Elgar, who batted South Africa out of trouble on day one, fell to former schoolboy rival Neil Wagner for 140 during a short-ball barrage.
His overnight partner Temba Bavuma (64) was removed by Trent Boult who also claimed Keshav Maharaj, who made five, while and Quinton de Kock was dismissed by his nemesis Jeetan Patel for just 10 as New Zealand took four for 72 runs in the session.
South Africa, having resumed the day at 229 for four, were 301 for eight at lunch on day two, with Vern Philander on 16 and Kagiso Rabada on two.
Elgar was caught behind for 140, his highest Test score, ending a 299-ball stay in the middle and a 104-run stand with Bavuma for the fifth wicket.
Wagner spoke before the Test of how the pair "had a lot of battles" at school level in South Africa before he emigrated to New Zealand and he was keen to continue the rivalry.
He pinned down Elgar with 14 consecutive deliveries at the start of the day before the South African shakily resumed scoring with a top-edge over slips to the boundary.
Elgar edged another ball which fell just short of Ross Taylor at first slip before eventually being undone by a bouncer that clipped the bat and sailed through to wicketkeeper BJ Watling.

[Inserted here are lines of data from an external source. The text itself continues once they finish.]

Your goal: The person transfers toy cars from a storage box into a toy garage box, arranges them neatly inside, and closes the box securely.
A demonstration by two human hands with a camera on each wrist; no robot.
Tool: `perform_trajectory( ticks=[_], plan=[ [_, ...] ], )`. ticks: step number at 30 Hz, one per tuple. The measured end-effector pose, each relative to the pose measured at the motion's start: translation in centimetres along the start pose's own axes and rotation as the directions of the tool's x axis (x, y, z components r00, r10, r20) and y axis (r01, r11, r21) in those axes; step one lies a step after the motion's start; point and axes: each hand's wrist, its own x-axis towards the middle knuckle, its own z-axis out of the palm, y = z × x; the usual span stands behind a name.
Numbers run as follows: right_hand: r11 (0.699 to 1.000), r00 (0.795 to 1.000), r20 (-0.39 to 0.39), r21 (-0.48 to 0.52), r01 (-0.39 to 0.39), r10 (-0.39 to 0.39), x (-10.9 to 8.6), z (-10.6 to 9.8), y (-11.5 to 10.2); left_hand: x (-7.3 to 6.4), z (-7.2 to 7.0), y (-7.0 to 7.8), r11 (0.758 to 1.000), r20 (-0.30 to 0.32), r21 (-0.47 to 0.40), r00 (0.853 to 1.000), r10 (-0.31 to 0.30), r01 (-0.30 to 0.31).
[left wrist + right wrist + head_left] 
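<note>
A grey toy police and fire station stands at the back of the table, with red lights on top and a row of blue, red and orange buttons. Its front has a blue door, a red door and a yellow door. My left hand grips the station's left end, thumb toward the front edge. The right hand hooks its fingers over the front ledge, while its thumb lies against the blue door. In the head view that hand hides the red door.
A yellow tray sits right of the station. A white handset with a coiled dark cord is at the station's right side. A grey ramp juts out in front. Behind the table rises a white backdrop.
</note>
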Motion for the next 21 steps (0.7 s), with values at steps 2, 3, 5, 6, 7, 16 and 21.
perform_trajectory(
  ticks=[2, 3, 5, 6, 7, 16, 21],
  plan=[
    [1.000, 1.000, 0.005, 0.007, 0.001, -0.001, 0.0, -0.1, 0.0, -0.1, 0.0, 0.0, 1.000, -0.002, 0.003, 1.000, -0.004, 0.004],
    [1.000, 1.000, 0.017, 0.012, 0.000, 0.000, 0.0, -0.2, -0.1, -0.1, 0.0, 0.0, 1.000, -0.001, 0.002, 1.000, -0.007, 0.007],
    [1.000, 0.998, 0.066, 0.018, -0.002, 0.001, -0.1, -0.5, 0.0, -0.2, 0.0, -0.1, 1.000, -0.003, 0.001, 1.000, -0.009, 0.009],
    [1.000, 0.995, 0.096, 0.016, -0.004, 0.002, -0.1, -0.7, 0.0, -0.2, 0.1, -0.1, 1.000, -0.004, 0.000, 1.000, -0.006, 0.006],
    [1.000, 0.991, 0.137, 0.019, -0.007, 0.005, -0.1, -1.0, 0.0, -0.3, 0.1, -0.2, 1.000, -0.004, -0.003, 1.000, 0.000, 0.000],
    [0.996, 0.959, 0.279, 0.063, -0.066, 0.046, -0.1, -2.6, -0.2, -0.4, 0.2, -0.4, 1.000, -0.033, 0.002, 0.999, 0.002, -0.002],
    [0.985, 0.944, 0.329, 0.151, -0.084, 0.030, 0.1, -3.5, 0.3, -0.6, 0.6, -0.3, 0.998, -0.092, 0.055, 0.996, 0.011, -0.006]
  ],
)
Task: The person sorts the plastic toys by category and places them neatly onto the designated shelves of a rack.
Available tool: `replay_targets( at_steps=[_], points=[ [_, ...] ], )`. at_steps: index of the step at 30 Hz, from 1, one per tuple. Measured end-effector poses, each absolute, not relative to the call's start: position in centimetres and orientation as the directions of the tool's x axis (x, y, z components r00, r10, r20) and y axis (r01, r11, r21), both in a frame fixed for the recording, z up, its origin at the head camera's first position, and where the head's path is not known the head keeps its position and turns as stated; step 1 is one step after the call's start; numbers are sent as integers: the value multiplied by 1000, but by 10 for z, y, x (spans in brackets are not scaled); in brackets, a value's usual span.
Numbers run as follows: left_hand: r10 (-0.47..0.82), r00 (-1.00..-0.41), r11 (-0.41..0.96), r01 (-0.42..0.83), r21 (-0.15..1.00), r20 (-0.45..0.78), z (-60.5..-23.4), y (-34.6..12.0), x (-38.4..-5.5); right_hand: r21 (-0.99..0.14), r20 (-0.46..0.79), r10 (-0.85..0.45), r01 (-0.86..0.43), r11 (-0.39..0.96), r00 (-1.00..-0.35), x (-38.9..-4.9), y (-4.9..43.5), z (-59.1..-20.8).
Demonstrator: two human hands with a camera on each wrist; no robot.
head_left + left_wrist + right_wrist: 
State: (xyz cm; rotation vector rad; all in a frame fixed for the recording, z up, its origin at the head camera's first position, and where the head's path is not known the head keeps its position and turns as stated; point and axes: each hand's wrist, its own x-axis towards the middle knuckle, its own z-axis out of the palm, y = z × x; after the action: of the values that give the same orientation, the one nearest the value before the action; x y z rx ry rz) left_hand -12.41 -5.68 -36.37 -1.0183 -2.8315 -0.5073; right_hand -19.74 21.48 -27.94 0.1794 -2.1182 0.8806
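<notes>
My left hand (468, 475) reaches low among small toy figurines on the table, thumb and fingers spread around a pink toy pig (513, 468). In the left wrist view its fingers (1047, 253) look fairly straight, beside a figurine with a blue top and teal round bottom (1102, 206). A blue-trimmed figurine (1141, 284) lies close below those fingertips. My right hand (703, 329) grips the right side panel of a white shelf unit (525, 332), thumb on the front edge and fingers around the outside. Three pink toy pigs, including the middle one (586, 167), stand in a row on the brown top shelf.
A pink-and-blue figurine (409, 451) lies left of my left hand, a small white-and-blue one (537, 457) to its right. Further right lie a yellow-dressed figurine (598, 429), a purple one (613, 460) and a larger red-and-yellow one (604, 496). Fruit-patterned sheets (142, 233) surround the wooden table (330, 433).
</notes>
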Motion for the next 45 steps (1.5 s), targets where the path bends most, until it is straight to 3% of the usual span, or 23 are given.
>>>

After Patel had dominated de Kock in the recent one-day internationals, he was immediately introduced to the attack after Elgar's dismissal and took just 13 deliveries before he had his man caught by Wagner at backward point.
Bavuma, who posted his fifth Test half-century, was caught behind for 64 off Boult who picked up the wicket of Maharaj seven balls later.